Le principe de la partie est assez simple: vous commencez à la case 1, vous lancez un dé virtuel, et vous arrivez à une case qui vous livre une brève information sur un événement, une clause secrète, une pratique fallacieuse ou tout autre élément entrant dans la catégorie des “choses-que-vous-devez-savoir-afin-de-ne-pas-être-dupe-par-rapport-au-Web-2.0”. Parfois, le jeu nous met face à une question à choix multiple, dont la réponse déterminera notre progression : parfois, on fait des bons avant et arrière. Qu’importe, de toute manière: l’objectif ludique est certainement de se rendre jusqu’à la case 63, mais le but premier de l’expérience n’est pas la réussite en vertu des paramètres ordinaires du jeu, mais plutôt de désillusionner l’internaute face à ce qui se trame réellement derrière les pages comme Youtube, Facebook, et même les intentions peu charitables et envahissantes d’Apple.

S’il est arrivé que la cueillette d’informations aie une finalité bénéfique, cela reste assez rare: par exemple, l’histoire de cette jeune fugueuse au Portugal qui a été retrouvée en quelques heures après que les membres de sa famille aient mis en ligne des détails sur son apparence. Ces capsules d’information (appuyées par un lien externe vers un article détaillant le fait brièvement exposé) donnent froid dans le dos et tempèrent énormément l’optimisme face aux avancées de la technologie et du partage d’information. 

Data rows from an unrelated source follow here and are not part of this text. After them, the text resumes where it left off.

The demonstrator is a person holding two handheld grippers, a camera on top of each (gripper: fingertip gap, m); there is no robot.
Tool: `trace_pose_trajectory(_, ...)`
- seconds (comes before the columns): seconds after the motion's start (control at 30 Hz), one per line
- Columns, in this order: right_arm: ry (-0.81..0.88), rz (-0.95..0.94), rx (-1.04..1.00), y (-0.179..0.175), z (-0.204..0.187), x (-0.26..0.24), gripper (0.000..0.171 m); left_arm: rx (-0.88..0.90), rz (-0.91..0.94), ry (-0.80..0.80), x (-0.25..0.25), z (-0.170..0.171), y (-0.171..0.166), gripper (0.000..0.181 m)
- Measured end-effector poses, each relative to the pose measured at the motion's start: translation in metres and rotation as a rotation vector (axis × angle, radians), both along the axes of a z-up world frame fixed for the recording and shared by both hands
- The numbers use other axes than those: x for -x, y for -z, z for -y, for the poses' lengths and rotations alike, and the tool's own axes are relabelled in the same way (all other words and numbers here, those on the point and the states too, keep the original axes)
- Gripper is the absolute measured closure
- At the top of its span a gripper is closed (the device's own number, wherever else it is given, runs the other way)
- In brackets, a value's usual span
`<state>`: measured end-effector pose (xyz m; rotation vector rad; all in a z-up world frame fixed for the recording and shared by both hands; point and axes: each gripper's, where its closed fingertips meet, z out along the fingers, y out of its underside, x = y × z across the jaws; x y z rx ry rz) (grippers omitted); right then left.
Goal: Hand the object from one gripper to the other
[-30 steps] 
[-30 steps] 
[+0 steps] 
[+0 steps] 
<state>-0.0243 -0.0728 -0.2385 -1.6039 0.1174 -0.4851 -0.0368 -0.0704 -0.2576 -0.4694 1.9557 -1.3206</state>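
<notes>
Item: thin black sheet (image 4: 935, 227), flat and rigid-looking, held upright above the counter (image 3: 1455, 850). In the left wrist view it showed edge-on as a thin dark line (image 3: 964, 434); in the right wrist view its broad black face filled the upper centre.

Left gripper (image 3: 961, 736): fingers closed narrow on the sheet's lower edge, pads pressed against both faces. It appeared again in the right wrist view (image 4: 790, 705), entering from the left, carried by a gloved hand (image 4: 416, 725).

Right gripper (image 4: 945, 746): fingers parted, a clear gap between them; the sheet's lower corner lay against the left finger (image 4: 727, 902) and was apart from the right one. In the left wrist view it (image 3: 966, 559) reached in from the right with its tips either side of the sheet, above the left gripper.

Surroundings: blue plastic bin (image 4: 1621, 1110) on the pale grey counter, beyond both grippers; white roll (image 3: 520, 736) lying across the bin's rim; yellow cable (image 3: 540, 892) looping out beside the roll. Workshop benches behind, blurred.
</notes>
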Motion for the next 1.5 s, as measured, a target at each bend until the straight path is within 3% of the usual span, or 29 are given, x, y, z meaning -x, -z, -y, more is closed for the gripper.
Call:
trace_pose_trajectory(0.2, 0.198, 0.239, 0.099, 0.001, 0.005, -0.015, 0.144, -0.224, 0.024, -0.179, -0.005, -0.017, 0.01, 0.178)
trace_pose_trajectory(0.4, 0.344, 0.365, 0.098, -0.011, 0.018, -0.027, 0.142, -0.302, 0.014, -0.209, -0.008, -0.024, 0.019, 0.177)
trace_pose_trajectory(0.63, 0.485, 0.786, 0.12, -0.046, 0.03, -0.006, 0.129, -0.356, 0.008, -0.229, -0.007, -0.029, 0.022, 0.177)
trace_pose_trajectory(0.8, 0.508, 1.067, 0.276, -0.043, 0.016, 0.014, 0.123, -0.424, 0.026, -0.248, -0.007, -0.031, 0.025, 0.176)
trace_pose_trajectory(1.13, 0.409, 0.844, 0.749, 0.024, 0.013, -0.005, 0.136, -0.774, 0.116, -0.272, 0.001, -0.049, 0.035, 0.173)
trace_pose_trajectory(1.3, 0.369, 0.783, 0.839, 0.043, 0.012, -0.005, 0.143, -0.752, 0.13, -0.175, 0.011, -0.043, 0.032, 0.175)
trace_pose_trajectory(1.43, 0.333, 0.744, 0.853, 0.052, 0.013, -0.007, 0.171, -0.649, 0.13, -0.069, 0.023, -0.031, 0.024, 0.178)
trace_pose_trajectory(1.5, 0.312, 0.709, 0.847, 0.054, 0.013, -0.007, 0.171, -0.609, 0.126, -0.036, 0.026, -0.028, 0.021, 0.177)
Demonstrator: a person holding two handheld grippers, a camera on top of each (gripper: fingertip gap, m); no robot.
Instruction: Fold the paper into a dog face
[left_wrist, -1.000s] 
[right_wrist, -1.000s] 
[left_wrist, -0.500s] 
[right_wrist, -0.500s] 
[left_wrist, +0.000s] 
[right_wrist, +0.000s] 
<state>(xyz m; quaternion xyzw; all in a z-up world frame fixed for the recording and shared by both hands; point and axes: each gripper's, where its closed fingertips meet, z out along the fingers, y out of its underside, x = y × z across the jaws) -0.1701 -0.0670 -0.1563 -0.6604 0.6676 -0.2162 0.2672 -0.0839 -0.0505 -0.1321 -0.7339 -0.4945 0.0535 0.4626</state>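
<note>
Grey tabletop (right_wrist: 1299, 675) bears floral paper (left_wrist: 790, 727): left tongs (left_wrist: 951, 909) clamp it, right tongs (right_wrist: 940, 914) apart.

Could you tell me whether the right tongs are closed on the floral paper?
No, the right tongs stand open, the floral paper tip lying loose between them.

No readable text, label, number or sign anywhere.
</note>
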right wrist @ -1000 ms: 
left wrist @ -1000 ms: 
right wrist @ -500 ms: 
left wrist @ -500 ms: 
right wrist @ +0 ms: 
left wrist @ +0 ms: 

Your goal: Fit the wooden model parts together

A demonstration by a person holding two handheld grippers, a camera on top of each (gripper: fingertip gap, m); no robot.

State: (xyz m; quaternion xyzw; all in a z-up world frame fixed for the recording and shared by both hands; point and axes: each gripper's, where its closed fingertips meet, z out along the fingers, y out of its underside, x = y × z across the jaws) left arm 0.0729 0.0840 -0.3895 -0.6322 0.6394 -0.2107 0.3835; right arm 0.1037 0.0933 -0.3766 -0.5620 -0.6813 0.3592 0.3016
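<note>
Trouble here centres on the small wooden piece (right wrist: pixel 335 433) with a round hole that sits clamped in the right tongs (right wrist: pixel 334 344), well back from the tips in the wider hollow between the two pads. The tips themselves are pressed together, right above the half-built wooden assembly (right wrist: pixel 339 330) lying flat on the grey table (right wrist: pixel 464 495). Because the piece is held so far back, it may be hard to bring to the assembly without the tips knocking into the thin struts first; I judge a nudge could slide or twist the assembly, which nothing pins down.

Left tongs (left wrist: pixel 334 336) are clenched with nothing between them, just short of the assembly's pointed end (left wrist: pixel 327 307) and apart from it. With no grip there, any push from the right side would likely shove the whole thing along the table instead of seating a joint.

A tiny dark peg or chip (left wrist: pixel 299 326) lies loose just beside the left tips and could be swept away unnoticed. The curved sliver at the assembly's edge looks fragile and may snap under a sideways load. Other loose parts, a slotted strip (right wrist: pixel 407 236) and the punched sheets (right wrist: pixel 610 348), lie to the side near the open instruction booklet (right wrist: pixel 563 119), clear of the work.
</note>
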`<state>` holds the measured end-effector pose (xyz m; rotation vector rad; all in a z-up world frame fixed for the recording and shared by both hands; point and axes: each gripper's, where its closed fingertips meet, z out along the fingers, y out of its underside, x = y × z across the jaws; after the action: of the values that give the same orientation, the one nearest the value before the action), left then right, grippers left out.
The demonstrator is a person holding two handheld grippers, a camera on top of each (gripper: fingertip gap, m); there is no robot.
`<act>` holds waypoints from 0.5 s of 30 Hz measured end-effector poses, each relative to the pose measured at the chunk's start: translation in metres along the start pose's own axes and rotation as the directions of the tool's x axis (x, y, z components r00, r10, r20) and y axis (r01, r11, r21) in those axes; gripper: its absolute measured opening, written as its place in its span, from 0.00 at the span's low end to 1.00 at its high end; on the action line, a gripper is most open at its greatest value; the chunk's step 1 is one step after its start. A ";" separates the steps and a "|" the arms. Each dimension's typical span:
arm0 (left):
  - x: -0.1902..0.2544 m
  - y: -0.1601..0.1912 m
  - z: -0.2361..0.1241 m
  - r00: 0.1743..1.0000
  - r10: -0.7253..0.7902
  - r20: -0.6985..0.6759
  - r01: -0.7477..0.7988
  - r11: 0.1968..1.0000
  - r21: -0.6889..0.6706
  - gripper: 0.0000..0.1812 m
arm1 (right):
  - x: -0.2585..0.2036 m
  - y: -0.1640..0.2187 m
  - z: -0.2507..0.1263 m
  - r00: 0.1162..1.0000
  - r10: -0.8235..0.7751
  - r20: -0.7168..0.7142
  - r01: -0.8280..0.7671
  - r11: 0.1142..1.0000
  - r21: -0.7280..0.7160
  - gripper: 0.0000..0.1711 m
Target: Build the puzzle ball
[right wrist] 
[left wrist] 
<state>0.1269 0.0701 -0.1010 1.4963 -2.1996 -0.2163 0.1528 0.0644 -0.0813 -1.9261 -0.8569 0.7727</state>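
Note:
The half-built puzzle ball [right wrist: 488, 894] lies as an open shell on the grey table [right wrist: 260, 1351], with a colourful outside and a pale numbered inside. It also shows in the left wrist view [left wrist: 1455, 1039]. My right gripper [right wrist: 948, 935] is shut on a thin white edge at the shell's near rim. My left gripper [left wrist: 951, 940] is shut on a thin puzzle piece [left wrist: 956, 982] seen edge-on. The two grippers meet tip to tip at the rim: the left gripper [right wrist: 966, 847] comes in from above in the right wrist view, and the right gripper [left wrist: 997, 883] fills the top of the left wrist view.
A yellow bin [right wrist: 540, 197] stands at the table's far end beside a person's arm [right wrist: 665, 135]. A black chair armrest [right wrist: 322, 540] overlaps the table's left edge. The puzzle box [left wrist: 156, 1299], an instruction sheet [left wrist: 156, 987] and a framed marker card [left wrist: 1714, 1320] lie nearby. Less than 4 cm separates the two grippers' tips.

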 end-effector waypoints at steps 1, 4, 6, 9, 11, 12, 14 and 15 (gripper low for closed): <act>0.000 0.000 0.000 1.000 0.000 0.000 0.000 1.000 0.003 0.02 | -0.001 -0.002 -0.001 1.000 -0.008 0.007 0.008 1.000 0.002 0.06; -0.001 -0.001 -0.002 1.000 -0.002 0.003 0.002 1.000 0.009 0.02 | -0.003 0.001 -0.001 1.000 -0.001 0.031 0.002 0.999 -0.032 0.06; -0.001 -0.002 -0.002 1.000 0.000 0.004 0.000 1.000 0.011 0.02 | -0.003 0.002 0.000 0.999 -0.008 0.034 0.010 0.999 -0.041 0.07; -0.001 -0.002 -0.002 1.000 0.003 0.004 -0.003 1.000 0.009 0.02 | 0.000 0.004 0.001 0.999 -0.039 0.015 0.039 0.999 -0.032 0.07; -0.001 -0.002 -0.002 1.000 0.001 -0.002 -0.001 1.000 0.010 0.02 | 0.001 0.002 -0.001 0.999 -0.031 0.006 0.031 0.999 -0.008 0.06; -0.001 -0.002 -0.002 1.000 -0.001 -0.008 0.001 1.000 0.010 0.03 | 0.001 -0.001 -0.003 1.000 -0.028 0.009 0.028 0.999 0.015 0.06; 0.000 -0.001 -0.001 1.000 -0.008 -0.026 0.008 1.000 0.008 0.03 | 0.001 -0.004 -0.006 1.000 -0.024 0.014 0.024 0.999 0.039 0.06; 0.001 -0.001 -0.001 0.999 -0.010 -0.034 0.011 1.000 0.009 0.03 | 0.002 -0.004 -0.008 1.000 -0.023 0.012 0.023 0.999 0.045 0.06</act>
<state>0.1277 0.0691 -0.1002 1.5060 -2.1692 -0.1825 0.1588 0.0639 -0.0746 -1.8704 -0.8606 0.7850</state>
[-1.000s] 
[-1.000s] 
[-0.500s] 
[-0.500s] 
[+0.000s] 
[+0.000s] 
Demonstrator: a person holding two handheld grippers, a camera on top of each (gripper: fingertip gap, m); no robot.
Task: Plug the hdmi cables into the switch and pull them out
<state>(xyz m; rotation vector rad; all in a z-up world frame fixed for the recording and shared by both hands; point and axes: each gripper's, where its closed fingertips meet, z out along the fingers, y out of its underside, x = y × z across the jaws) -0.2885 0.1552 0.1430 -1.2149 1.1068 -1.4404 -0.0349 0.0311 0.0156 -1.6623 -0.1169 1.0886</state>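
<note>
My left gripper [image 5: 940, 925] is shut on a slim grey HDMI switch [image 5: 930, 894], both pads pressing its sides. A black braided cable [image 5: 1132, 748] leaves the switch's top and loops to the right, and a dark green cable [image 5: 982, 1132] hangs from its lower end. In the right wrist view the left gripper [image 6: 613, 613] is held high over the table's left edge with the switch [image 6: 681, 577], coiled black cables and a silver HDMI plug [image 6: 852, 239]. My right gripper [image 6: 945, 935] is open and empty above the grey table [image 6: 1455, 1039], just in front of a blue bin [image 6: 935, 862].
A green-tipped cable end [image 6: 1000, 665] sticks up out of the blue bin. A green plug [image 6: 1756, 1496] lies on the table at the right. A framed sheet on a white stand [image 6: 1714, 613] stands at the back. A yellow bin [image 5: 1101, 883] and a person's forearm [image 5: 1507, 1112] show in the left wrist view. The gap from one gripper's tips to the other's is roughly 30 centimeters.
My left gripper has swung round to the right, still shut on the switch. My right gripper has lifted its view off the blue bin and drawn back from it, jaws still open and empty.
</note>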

L’expérience de jeu Yoogle culmine lorsque survient une épreuve qui prend tout son sens dans le contexte: la fenêtre des autorisations. Calquée sur les autorisations qu’un internaute doit accepter avant d’accéder à un site Web, cette épreuve, dont l’accomplissement monotone est assez désagréable, surgit à quelques moments du jeu. L’internaute y est transporté et n’aura droit qu’à seulement 20 secondes pour décocher une vingtaine de boîtes donnant son assentiment à des consignes variées (“j’accepte de céder mes droits à la diffusion…”, “j’accepte de respecter les termes d’utilisation…”). Cette épreuve est facile à surmonter, mais elle vient surtout souligner le temps qui serait nécessaire pour désactiver toutes les autorisations que nous accordons à de nombreux sites Web afin de pouvoir accéder à leur contenu. Les innombrables clauses d’un contrat d’utilisation ne sont rarement, voire jamais, lues en détail par un utilisateur, qui appuiera sur l’option “j’accepte” sans être conscient qu’il vient de céder les droits d’utilisation de toutes ses informations à une compagnie privée. Pour agaçante que puisse être “l’épreuve du décochage” de Yoogle!, celle-ci nous donne à réfléchir sur l’implication de nos assentiments instantanés sur le Web parce qu’elle est particulièrement puissante de signification : donnons-nous nos autorisations d’accès et ce faisant, nos informations, trop rapidement, dans l’effervescence du jeu, de la navigation et de la recherche effrénée de l’information?